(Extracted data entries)
○ ○ ○ ○ ○
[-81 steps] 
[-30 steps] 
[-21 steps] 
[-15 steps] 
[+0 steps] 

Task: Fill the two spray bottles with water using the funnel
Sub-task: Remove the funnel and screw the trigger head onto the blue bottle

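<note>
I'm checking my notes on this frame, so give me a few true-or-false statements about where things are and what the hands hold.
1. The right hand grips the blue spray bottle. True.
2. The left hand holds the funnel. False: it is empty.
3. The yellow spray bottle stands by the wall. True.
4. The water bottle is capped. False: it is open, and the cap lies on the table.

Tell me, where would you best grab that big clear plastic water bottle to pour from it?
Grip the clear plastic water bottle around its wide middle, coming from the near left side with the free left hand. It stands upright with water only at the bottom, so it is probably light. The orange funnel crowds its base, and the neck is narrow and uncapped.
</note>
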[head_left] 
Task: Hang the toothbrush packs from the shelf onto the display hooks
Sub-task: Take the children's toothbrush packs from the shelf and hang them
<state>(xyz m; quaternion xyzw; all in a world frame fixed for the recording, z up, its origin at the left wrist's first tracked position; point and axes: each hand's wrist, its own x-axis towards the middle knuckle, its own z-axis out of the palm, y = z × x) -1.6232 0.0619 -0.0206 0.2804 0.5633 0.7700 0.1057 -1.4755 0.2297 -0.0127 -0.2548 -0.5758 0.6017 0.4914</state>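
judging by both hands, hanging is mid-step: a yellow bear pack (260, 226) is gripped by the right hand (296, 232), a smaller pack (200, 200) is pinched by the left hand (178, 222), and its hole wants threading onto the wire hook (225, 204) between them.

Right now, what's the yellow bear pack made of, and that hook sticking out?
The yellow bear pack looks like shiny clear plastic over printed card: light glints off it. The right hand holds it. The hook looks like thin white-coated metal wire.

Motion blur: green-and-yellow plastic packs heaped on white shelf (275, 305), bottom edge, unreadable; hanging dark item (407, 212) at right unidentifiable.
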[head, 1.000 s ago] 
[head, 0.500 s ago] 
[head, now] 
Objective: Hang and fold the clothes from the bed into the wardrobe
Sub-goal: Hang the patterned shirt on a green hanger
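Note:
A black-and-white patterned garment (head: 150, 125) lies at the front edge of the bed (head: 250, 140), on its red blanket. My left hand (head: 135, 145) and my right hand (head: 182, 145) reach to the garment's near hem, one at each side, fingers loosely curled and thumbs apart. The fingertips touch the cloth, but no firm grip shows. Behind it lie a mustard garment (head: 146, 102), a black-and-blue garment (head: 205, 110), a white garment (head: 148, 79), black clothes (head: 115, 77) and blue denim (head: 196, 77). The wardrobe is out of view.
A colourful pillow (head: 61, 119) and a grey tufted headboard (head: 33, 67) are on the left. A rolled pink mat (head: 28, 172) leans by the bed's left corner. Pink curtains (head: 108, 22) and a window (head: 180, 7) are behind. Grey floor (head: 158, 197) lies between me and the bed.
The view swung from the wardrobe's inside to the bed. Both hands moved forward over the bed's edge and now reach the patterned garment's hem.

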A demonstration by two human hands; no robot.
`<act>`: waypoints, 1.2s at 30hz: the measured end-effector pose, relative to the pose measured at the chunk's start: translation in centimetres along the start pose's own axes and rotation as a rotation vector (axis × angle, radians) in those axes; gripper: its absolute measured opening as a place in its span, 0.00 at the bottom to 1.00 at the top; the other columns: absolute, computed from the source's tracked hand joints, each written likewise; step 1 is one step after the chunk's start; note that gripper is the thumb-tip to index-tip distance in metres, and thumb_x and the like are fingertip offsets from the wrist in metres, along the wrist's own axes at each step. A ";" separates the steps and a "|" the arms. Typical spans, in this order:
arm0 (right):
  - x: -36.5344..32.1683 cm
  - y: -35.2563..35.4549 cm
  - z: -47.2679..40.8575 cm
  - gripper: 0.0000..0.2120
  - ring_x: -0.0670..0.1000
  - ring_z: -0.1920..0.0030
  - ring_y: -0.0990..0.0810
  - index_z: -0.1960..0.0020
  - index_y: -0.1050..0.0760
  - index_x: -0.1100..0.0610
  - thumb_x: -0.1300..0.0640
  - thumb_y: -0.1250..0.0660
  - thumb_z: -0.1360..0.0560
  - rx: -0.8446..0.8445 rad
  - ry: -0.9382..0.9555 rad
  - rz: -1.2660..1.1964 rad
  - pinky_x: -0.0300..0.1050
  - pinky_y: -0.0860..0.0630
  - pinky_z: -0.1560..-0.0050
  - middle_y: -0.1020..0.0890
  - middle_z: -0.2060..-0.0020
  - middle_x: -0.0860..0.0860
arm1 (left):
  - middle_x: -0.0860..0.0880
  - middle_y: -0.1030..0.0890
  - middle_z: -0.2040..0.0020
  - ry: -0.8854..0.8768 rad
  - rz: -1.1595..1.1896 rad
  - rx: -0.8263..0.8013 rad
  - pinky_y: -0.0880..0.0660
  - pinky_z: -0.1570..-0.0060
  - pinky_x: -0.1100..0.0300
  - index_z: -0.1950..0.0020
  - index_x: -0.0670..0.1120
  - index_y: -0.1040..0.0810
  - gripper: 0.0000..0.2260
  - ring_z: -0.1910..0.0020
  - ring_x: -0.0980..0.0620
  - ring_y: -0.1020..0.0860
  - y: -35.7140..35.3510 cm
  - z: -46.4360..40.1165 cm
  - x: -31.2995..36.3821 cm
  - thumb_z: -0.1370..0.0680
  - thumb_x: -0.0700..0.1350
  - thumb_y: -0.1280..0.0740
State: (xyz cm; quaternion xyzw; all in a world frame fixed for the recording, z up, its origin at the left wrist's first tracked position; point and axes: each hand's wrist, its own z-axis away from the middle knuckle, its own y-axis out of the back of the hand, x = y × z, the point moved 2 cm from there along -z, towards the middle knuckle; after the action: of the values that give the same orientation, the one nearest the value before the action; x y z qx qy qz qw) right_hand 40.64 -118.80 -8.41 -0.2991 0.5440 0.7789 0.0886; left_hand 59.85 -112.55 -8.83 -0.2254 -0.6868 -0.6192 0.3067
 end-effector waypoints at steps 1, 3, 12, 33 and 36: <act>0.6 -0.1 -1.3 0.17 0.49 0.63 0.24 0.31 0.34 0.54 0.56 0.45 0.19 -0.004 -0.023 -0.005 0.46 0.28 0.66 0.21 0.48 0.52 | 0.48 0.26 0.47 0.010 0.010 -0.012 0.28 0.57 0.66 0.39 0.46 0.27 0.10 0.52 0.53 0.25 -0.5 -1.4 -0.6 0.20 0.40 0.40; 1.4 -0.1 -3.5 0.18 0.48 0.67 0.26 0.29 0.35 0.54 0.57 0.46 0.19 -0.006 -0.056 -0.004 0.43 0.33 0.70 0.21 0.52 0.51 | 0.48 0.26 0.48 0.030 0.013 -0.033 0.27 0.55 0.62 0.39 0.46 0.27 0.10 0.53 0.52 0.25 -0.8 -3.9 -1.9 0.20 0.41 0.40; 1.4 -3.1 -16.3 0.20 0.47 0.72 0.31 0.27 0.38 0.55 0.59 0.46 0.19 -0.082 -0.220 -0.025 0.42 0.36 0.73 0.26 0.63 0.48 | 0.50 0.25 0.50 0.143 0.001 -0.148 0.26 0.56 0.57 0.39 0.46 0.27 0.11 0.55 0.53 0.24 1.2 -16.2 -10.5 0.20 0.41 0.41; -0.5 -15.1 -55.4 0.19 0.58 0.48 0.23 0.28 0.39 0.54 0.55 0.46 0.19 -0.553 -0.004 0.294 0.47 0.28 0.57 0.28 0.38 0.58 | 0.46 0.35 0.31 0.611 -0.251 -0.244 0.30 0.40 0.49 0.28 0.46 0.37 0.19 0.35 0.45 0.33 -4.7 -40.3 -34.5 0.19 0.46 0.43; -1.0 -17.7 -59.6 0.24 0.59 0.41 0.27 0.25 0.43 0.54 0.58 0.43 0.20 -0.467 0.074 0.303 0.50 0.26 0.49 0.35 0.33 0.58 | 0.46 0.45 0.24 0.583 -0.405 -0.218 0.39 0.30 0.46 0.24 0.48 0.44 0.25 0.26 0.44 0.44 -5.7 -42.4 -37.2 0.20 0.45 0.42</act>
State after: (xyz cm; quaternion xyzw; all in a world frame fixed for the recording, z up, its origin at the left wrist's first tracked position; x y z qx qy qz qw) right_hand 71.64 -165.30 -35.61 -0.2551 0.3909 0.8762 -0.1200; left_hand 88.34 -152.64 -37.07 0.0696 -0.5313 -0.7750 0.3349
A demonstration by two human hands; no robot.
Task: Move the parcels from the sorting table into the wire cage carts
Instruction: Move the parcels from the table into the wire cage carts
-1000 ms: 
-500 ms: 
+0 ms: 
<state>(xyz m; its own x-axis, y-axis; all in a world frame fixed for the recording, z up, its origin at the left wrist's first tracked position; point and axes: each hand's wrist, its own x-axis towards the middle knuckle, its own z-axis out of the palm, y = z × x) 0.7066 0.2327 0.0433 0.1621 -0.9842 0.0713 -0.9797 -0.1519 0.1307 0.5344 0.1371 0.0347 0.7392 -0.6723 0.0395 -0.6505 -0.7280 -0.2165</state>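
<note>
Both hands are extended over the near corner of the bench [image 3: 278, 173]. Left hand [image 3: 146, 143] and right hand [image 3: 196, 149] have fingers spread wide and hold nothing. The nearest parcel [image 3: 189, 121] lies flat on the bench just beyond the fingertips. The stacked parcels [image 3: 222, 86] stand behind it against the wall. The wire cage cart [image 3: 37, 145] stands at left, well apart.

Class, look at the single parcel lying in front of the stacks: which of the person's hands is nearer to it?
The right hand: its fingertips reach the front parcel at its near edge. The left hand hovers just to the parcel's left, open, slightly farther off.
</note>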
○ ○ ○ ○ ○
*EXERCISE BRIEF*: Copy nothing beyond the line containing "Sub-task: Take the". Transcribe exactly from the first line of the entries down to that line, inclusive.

*ANSWER BOX*:
[-81 steps] 
[-30 steps] 
[-21 steps] 
[-15 steps] 
[+0 steps] 

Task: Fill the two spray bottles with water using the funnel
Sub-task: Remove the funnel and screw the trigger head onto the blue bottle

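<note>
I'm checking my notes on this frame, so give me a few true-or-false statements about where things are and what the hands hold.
1. The right hand grips the blue spray bottle. True.
2. The left hand holds the funnel. False: it is empty.
3. The yellow spray bottle stands by the wall. True.
4. The water bottle is capped. False: it is open, and the cap lies on the table.

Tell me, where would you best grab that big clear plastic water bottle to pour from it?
Grip the clear plastic water bottle around its wide middle, coming from the near left side with the free left hand. It stands upright with water only at the bottom, so it is probably light. The orange funnel crowds its base, and the neck is narrow and uncapped.
</note>
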[head_left] 
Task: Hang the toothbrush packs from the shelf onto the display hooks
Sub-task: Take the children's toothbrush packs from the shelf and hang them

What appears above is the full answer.